_WHAT THE TASK ASKS_:
The complete listing should be transcribed precisely.

_INFORMATION SUPPLIED_:

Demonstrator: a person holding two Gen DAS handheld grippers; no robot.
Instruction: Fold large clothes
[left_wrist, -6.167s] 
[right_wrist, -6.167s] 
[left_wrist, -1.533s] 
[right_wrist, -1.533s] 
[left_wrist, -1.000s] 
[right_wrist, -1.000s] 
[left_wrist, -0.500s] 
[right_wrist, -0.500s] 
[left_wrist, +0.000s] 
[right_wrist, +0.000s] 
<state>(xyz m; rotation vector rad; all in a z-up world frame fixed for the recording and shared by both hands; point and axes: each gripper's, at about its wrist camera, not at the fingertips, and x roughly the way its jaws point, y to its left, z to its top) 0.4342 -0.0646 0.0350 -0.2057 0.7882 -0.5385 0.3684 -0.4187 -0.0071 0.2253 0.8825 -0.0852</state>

_EXERCISE SOLUTION_:
Demonstrator: a person holding two Gen DAS handheld grippers; no robot.
Instruction: Fold large clothes
[left_wrist, -6.167s] 
[right_wrist, -6.167s] 
[left_wrist, -1.533s] 
[right_wrist, -1.533s] 
[left_wrist, -1.000s] 
[right_wrist, -1.000s] 
[left_wrist, -0.500s] 
[right_wrist, -0.500s] 
[left_wrist, +0.000s] 
[right_wrist, +0.000s] 
<state>(xyz m; rotation vector rad; all in a z-up world frame fixed for the recording and shared by both hands; point and axes: each gripper's, at about its wrist camera, not at the fingertips, and x roughly the way its jaws point, y to its left, z to its top) 0.4342 -0.0646 0.0350 -0.2057 0.7882 -0.5385 0.3684 -0.4187 -0.0071 0.2253 0.8825 -0.0852</state>

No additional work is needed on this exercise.